24. Niyamat has drawn a circle with a radius of 13 cm. I have drawn a chord AB of length 10 cm in this circle. Calculate and write the distance from the center of the circle to this chord AB.
25. A right-angled triangle where the two sides adjacent to the right angle are 4 cm and 4 cm. — Draw the triangle and then draw its circumcircle. Mark the position of the circumcenter and measure and write the radius of the circumcircle. [Only drawing symbols required]
26. Draw a rectangle PQRS where PQ = 4 cm and QR = 6 cm. Draw the two diagonals of the rectangle. Without drawing, calculate and write the position of the circumcenter of ∆PQR and the length of its circumradius. Then, draw the circumcircle of ∆PQR to verify.
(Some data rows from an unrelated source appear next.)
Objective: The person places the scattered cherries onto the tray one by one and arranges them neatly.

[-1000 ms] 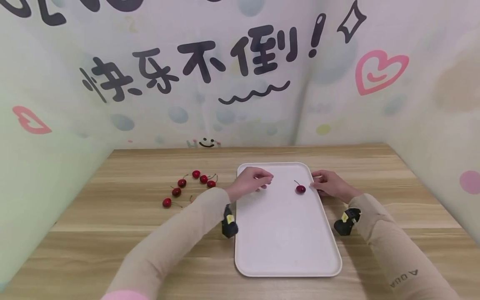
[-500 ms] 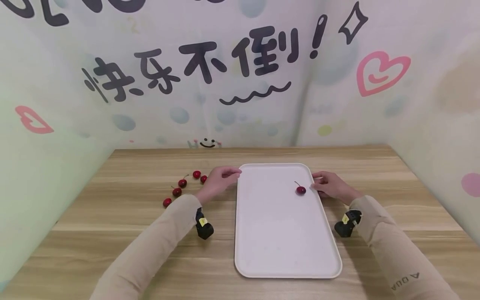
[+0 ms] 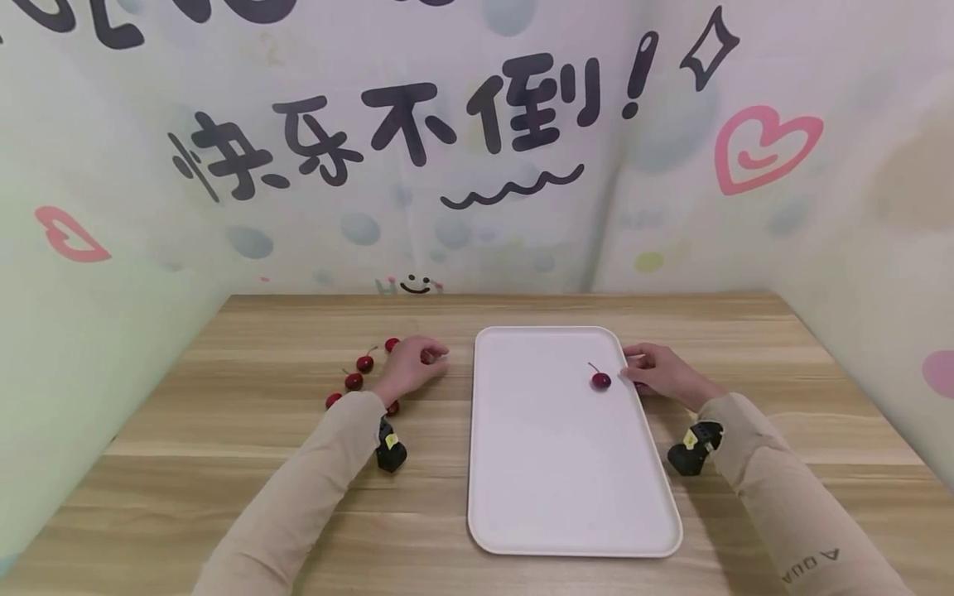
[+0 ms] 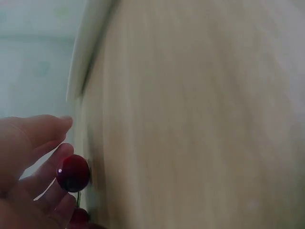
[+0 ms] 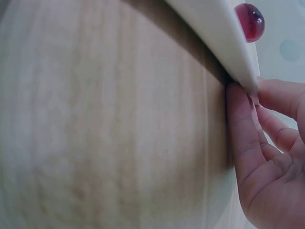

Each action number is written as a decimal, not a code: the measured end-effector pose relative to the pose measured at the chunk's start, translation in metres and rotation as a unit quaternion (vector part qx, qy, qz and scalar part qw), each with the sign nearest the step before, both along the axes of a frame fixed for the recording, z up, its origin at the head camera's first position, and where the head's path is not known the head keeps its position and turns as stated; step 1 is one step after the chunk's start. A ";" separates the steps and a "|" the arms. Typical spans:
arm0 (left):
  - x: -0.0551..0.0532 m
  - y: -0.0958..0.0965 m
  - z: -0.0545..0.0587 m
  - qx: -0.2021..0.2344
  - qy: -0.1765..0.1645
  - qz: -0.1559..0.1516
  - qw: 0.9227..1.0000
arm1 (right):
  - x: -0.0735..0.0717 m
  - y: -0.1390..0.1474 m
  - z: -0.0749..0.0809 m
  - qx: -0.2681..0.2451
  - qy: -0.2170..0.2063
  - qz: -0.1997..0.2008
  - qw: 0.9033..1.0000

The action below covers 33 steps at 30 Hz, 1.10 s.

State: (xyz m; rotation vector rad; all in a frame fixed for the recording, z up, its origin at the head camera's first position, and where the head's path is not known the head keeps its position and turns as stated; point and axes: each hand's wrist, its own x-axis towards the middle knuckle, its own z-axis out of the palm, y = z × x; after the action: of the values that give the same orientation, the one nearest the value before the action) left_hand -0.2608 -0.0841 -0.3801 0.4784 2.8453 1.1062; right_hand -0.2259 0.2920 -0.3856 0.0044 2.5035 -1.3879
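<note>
A: Where do the cherries lie?

B: Head view: loose cherries [image 3: 364,363] on the worktop [image 3: 186,430], between its left edge and the white tray [image 3: 566,472]; a lone cherry [image 3: 600,381] on the tray, near its far right corner. The left hand [image 3: 412,362] and its cuff hide part of the loose group, so the full number cannot be told.

A: Is that hand grasping anything?

B: Released. Left wrist view: thumb and fingers stand apart, with a dark red cherry [image 4: 73,172] just beside the fingertips; whether they touch is unclear. Below it, a second cherry [image 4: 79,217] is partly covered by the fingers, and a third is cut off by the lower border. The head view conceals this arrangement behind the hand.

A: And the right hand [image 3: 663,372]?

B: Grasping the tray's right rim near the far corner. Right wrist view: thumb above, a finger against the underside, a grip barely legible from the head. The lone cherry appears there partly behind the rim; its stem shows in the head view.

A: Any lettering?

B: Wall [image 3: 417,223]: "快乐不倒!", with a line above cropped by the upper border. Right sleeve [image 3: 797,513]: slanted letters, apparently "AQUA". The yellow label [image 3: 392,440] on the left wrist camera is too small to read.
</note>
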 end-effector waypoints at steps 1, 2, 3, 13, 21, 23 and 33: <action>0.000 -0.001 0.000 -0.003 0.001 -0.002 1.000 | 0.000 0.000 0.000 -0.002 -0.001 0.001 1.000; 0.001 -0.002 -0.001 -0.005 0.001 -0.004 1.000 | 0.001 0.000 0.000 -0.002 -0.001 0.000 1.000; 0.001 -0.003 -0.001 -0.006 -0.003 -0.003 1.000 | 0.001 0.000 0.001 -0.002 -0.003 0.001 1.000; 0.002 -0.005 -0.007 0.001 -0.024 0.000 1.000 | 0.001 -0.001 0.003 0.006 -0.010 -0.003 1.000; 0.002 -0.004 -0.007 -0.002 -0.032 0.006 0.999 | 0.002 -0.001 0.003 0.002 -0.007 -0.004 1.000; 0.002 -0.004 -0.008 0.000 -0.032 0.005 0.999 | 0.002 0.000 0.003 -0.002 -0.005 -0.003 1.000; 0.002 -0.003 -0.009 0.010 -0.048 0.015 0.999 | 0.000 0.000 0.001 0.001 -0.004 -0.005 1.000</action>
State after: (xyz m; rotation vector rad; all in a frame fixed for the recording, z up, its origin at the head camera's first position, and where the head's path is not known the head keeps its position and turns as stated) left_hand -0.2590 -0.0874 -0.3894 0.3730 2.7698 1.1306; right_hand -0.2258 0.2917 -0.3846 0.0217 2.5021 -1.3851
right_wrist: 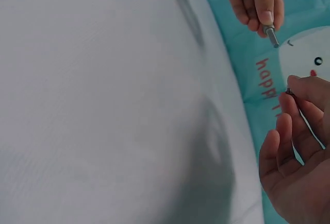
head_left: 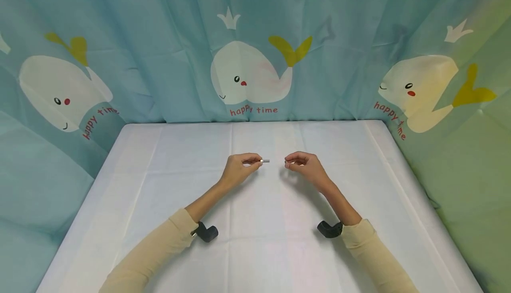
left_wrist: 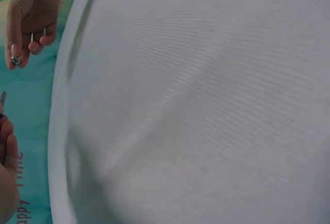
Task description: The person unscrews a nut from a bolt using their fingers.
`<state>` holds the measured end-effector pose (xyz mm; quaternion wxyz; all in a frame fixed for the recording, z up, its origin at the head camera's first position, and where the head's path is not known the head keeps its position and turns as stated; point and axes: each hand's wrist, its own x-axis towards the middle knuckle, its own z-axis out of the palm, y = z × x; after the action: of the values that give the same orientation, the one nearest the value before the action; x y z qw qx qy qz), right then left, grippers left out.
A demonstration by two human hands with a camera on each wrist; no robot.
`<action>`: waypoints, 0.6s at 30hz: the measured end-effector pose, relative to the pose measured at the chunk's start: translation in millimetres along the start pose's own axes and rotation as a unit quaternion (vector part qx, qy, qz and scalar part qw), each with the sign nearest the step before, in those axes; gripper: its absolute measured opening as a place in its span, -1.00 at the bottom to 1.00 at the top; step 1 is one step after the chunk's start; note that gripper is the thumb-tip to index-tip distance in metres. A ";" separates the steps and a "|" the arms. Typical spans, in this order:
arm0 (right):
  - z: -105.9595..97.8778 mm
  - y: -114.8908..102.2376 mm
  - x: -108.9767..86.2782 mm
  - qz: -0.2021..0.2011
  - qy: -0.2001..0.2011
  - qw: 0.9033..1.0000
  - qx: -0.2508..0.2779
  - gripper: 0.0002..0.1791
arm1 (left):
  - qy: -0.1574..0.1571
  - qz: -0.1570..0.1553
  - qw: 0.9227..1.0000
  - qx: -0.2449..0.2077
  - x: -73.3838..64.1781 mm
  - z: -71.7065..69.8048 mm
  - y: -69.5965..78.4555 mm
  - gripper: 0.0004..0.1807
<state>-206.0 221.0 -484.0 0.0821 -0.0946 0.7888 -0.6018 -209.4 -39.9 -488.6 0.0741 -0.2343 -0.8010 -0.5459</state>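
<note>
Between thumb and fingertips, my left hand [head_left: 236, 171] pinches a small silver bolt [head_left: 266, 161]. Its shank points right, toward the other hand; its head is mostly covered by the fingertips. My right hand [head_left: 311, 171] pinches a small metal nut [left_wrist: 16, 60], whose ring-like face and hole show in the left wrist view. Bolt and nut are apart, facing each other across a short gap above the table. In the right wrist view, the bolt [right_wrist: 271, 36] hangs tilted from the left fingertips, and only a sliver of the nut [right_wrist: 289, 91] shows. The right hand's other fingers are loosely bent.
A white cloth covers the table [head_left: 255, 240] beneath both hands. Blue-green curtains [head_left: 175, 71] with whale prints stand along the back and sides. A black wrist device [head_left: 207, 232] sits on the left wrist and another black device [head_left: 330, 229] on the right.
</note>
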 end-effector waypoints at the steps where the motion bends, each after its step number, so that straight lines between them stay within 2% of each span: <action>1: 0.2 1.9 -0.3 -0.001 0.000 1.000 -0.012 -0.66 | -0.004 -0.006 1.000 0.000 -1.6 0.5 -1.9 -0.90; 11: 3.1 17.2 -3.9 -0.008 -0.018 0.996 -0.089 -0.77 | -0.030 -0.027 0.999 0.028 -13.8 6.6 -17.9 -0.91; 18: 6.6 21.7 -3.5 -0.016 -0.017 0.991 -0.128 -0.84 | -0.038 -0.037 0.998 0.043 -16.1 10.0 -24.8 -0.91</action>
<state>-202.1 221.2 -506.6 0.0730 -0.1271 0.8562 -0.4954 -205.1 -42.8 -519.4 0.0333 -0.2214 -0.8344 -0.5037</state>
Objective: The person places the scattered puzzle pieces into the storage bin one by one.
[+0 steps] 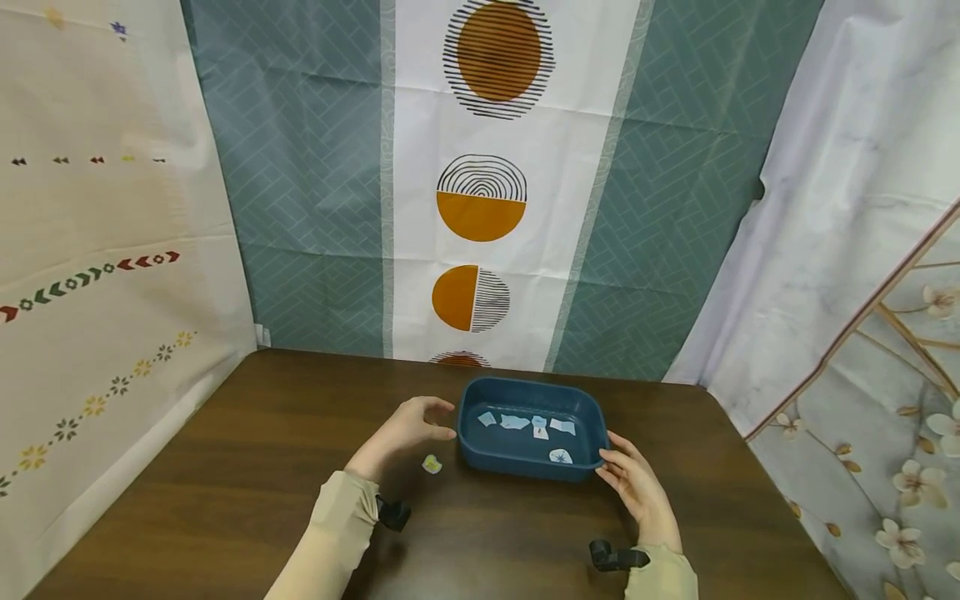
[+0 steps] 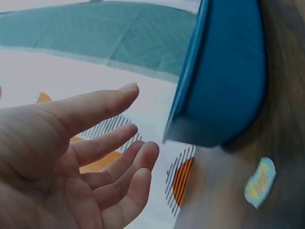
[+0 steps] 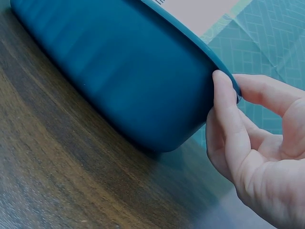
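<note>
A blue plastic basin [image 1: 517, 463] stands on the brown table, with several small paper cutouts [image 1: 515, 422] lying on its floor. At its right end, my right hand [image 1: 637, 487] pinches the rim; the right wrist view shows thumb and fingers on either side of the basin's lip [image 3: 209, 52]. Off the left end, my left hand [image 1: 408, 429] hangs apart from the basin wall [image 2: 228, 71], fingers loosely bent and holding nothing. A small yellow-green cutout [image 1: 431, 464] with a pale edge lies on the table, just right of the left wrist.
The wooden table [image 1: 247, 450] runs back to a teal and white patterned curtain [image 1: 322, 208]. Pale printed cloths hang at the left [image 1: 112, 275] and right [image 1: 847, 250]. A black camera mount [image 1: 392, 512] sits on the left wrist, another mount [image 1: 618, 557] on the right.
</note>
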Available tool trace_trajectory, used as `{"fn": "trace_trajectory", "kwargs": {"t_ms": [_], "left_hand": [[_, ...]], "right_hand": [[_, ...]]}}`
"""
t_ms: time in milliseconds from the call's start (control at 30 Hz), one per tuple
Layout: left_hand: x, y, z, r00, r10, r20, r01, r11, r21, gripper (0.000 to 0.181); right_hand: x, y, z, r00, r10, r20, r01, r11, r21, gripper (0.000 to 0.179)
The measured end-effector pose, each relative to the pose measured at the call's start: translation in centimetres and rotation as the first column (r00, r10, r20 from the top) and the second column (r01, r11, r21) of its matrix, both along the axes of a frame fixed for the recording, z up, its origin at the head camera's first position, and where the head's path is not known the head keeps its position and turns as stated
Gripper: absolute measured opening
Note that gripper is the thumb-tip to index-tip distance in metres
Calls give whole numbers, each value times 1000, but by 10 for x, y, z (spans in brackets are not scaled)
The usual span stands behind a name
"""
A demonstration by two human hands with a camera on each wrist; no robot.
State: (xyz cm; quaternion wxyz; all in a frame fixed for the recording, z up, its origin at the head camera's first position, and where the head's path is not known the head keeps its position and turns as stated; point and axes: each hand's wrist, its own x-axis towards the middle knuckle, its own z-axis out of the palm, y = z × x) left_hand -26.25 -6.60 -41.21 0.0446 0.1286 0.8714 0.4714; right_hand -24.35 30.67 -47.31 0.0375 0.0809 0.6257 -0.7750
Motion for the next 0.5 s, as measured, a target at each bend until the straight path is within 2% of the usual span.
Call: {"fn": "trace_trajectory", "kwargs": {"t_ms": [167,300,500], "left_hand": [[3,-11,-10,1000,-8,6,9,998,-60,45],[4,-17,-22,1000,-18,24,20,994,-104,48],[5,-23,-36,996,-34,85,41,995,-91,52]], "right_hand": [[0,0,0,1000,-3,0,3,1000,0,49],[0,1,0,1000,-1,7,1,1000,0,48],[1,1,0,1000,4,9,-4,1000,-8,52]]}}
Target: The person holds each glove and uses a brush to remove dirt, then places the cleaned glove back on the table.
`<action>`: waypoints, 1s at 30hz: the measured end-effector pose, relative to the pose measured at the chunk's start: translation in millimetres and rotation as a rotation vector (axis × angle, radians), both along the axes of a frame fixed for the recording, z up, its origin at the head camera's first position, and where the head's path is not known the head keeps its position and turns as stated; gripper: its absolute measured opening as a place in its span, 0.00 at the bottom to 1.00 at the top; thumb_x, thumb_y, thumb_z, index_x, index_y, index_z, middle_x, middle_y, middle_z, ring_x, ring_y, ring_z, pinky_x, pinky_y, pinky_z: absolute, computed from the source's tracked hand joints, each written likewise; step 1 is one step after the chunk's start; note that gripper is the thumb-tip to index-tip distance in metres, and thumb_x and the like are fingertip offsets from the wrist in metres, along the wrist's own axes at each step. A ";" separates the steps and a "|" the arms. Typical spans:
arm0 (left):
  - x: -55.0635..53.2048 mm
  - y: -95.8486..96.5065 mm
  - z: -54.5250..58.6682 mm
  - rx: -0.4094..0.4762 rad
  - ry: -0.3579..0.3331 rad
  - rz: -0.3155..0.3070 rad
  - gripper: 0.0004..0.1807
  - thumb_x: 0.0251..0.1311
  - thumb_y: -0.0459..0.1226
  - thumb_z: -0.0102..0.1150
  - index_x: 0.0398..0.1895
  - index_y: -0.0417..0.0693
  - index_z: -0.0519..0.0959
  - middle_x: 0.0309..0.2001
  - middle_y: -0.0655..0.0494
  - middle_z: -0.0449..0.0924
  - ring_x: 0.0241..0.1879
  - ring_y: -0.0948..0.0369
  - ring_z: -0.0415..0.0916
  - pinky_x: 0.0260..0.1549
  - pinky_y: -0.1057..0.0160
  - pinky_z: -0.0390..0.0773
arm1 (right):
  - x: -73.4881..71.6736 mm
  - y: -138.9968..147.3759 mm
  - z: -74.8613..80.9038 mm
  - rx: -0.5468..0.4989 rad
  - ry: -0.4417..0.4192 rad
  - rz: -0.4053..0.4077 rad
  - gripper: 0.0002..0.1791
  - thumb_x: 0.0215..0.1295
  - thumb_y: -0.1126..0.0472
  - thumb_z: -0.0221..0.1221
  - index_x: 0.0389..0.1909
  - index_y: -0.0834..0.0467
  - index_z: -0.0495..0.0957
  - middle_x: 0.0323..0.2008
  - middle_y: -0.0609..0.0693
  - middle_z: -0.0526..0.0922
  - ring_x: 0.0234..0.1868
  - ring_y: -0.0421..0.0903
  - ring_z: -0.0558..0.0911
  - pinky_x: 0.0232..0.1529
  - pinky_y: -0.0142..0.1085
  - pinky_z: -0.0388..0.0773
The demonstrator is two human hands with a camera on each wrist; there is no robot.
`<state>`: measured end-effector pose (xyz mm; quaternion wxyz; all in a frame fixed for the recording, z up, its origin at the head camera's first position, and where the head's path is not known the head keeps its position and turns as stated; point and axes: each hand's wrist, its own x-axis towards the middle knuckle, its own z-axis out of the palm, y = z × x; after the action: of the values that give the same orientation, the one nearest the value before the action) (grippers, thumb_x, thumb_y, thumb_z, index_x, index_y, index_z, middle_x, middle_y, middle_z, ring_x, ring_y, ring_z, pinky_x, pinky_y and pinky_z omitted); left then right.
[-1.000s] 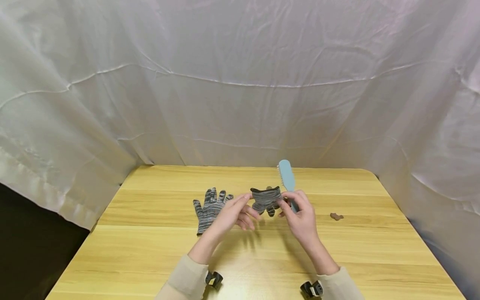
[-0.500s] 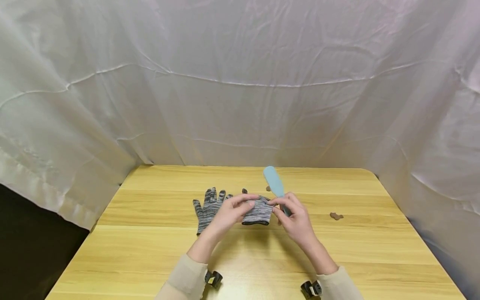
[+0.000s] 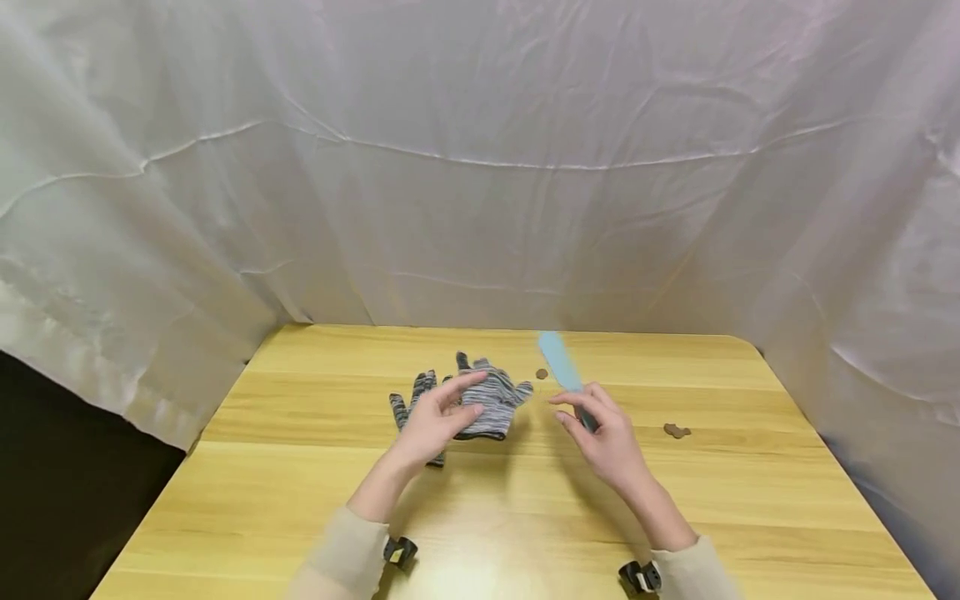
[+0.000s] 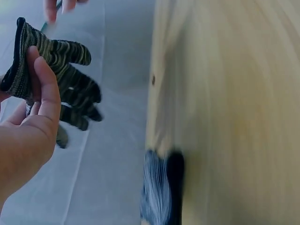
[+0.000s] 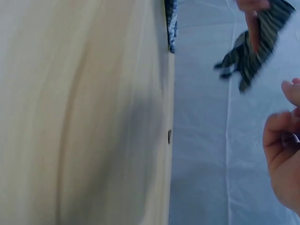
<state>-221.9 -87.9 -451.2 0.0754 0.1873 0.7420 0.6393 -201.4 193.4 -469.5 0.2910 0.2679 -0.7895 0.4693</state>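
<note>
My left hand (image 3: 435, 421) pinches a grey-and-black striped knit glove (image 3: 491, 404) near its palm, above the table. In the left wrist view this glove (image 4: 70, 86) hangs with its fingers spread and the dark cuff edge at the left. A matching glove (image 3: 399, 408) lies flat on the table, partly covered by my left hand and the held glove. My right hand (image 3: 611, 442) has curled fingers around the dark handle of a light blue brush (image 3: 558, 362), whose head points up and away. Its thumb and index finger are apart, with no glove between them.
On the wooden table (image 3: 247, 500) lie a small brown round piece (image 3: 542, 374) beyond the hands and a brown irregular piece (image 3: 677, 431) to the right. Grey cloth (image 3: 480, 208) hangs behind the table's far edge.
The held glove has turned over, cuff now towards me, and moved left with my left hand. My right hand has let go of the glove's edge and kept the brush.
</note>
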 end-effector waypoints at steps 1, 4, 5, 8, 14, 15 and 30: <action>0.0 -6.4 -0.8 -0.005 0.008 0.013 0.29 0.71 0.37 0.63 0.75 0.54 0.72 0.79 0.52 0.61 0.69 0.42 0.70 0.67 0.46 0.74 | 1.5 3.8 -0.3 0.003 -0.014 -0.012 0.20 0.57 0.80 0.68 0.47 0.58 0.86 0.30 0.47 0.72 0.23 0.38 0.63 0.19 0.28 0.61; 0.3 -27.5 -3.4 -0.013 0.039 0.052 0.30 0.71 0.35 0.63 0.76 0.53 0.71 0.80 0.51 0.59 0.71 0.48 0.68 0.64 0.55 0.77 | 8.4 16.0 -0.2 0.020 -0.076 -0.058 0.19 0.63 0.77 0.65 0.52 0.57 0.86 0.31 0.46 0.73 0.23 0.37 0.63 0.18 0.28 0.62; 0.2 -34.5 -4.1 -0.009 0.047 0.060 0.31 0.71 0.34 0.62 0.76 0.51 0.70 0.80 0.49 0.59 0.67 0.50 0.72 0.61 0.58 0.79 | 10.9 20.5 -0.3 0.032 -0.103 -0.076 0.19 0.66 0.76 0.64 0.54 0.56 0.85 0.32 0.46 0.73 0.23 0.37 0.63 0.18 0.28 0.63; 0.0 -55.3 -5.3 0.009 0.056 0.082 0.32 0.71 0.30 0.61 0.77 0.48 0.68 0.80 0.45 0.57 0.48 0.61 0.80 0.45 0.69 0.82 | 18.3 33.7 -1.2 0.071 -0.179 -0.136 0.20 0.72 0.73 0.60 0.62 0.56 0.81 0.39 0.50 0.79 0.27 0.40 0.70 0.23 0.29 0.70; 0.0 -96.7 -8.6 -0.014 0.060 0.098 0.36 0.70 0.27 0.60 0.80 0.45 0.63 0.82 0.39 0.51 0.27 0.73 0.75 0.24 0.74 0.74 | 28.7 55.5 -2.8 0.134 -0.348 -0.220 0.28 0.80 0.64 0.54 0.77 0.55 0.66 0.71 0.67 0.71 0.68 0.68 0.72 0.61 0.66 0.74; 0.1 -103.6 -9.5 -0.028 0.061 0.100 0.36 0.70 0.27 0.60 0.80 0.45 0.63 0.82 0.38 0.50 0.28 0.73 0.76 0.23 0.74 0.73 | 29.9 58.3 -2.6 0.143 -0.389 -0.224 0.29 0.80 0.64 0.53 0.79 0.56 0.63 0.73 0.69 0.67 0.70 0.70 0.69 0.64 0.70 0.70; 1.4 -174.4 -24.5 -0.311 -0.043 0.106 0.43 0.67 0.28 0.64 0.83 0.47 0.56 0.82 0.33 0.42 0.32 0.60 0.83 0.35 0.66 0.84 | 29.6 68.4 -11.6 0.429 -0.725 -0.152 0.33 0.81 0.65 0.45 0.76 0.79 0.48 0.73 0.80 0.56 0.73 0.76 0.59 0.71 0.68 0.58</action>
<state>-220.6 -262.3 -475.7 0.0852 0.1202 0.8391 0.5237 -171.8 261.8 -481.1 -0.0337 0.0812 -0.9379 0.3356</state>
27. From a point outside a circle, two tangents can be drawn. The line segments joining the external point to the points of contact of the tangents are equal in length, and they subtend equal angles at the center of the circle.
28. Draw a straight line segment AB of radius 3 cm. With point A as the center and radius equal to AB, draw a circle. Then, draw a tangent to the circle at point B.
29. Point P lies on a circle with center O. At point P, draw a tangent to the circle, and from that tangent, mark a segment PQ equal in length to the radius of the circle. From point Q, draw another tangent QR to the circle. Using a protractor, measure the angle ∠PQR and write down its value.
30. In the adjacent figure, a circle is centered at point O. From an external point C, two tangents are drawn to the circle, touching it at points P and Q respectively. Another tangent is drawn at point R on the circle, which intersects the tangents CP and CQ at points A and B respectively. If CP = 11 cm and BC = 7 cm, then find the length of BR.